§ What you are asked to do:
Omit the pictures and reproduce the rest of the listing exactly.

§ Supplied material:
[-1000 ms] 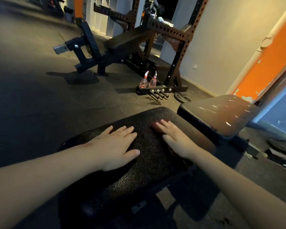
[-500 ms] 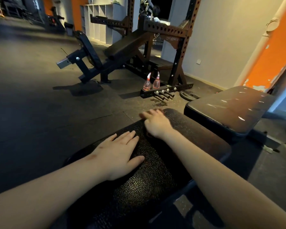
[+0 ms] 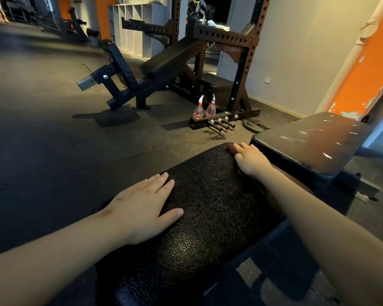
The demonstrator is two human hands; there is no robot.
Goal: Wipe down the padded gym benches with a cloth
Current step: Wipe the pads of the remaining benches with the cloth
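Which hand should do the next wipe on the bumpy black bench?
The right hand. A dark cloth peeks out from under it at the far end of the bench pad, so it can probably just sweep back. The left hand lies flat on the pad, with no cloth showing.

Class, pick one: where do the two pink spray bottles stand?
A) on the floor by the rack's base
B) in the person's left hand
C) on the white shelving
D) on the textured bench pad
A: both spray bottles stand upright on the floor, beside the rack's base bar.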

§ Your solution:
[-1000 ms] 
[-500 ms] 
[+0 ms] 
The demonstrator is two human hands; there is no robot.
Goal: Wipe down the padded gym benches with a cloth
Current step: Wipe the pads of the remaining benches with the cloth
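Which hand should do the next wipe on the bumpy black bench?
The right hand. A dark cloth peeks out from under it at the far end of the bench pad, so it can probably just sweep back. The left hand lies flat on the pad, with no cloth showing.

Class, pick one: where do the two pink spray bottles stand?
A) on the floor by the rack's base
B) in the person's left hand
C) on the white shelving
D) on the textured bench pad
A: both spray bottles stand upright on the floor, beside the rack's base bar.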

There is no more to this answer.